Another hospital has been added to the list of those on the south west London and Surrey borders that could lose their accident and emergency and maternity facilities, HSJ can reveal.
The Better Services, Better Value programme, which was set up by NHS South West London to look at reconfiguring services in the area, has added Epsom Hospital in Surrey to the four that were already being considered in the exercise.
The process was suspended by NHS London in October after Ashford and St Peter’s Hospitals Foundation Trust dropped its bid to take over Epsom Hospital, part of the Epsom and St Helier University Hospitals Trust.
The programme’s recommendation that services be downgraded at St Helier saw opposition from local MPs, including then health minister Paul Burstow.
But HSJ can reveal that it has renewed its work and its remit has now been widened to include Epsom Hospital, on top of St Helier, St George’s, Kingston and Croydon hospitals.
But the clinicians advising BSBV still recommend that only three hospitals in the extended group should retain their A&E facilities and maternity centres.

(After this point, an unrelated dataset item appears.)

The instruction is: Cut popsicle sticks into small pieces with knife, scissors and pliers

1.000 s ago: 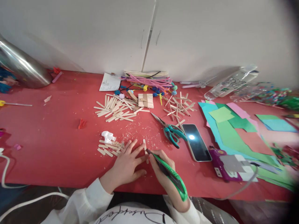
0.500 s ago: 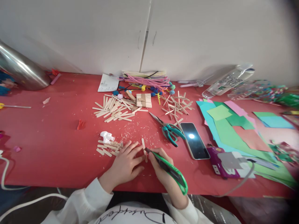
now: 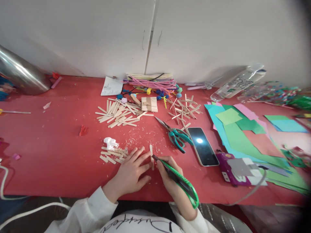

Matthew Hopkins, Epsom and St Helier chief executive, said: “Our patients, as well as local people and staff, will have many questions about the new BSBV recommendations and may be concerned about what they mean for our hospitals.
“Crucially, absolutely no decisions have been made about which sites would be affected and further work needs to be done to determine whether the recommendations would work in practice. As such, BSBV have commited, over the next four weeks, to develop their preferred proposals and will need to look at the impact they have on patient travel times, NHS staff numbers and what it would mean in terms of finances.”
He added that these were “long-term proposals, with changes not expected until 2017 at the very earliest”.
Michael Bailey, consultant urologist and medical director for the BSBV programme, said no decisions had yet been made.
In a statement released after an enquiry from HSJ, he reiterated Mr Hopkins’ points about the areas where further work was needed to evaluate the practical impact of the proposals. “What [our] programme board agreed was that this work will now be taken forward,” he added. “We do not expect to agree formal recommendations until February at the earliest and we will consult the public later this year on whatever is proposed.
“Local clinicians have been looking at how we can achieve better health services for local people and have suggested a future shape for local services, which importantly is not site-specific. We will need to look at all the options before deciding whether the clinical models are viable and what services should be provided at each hospital.”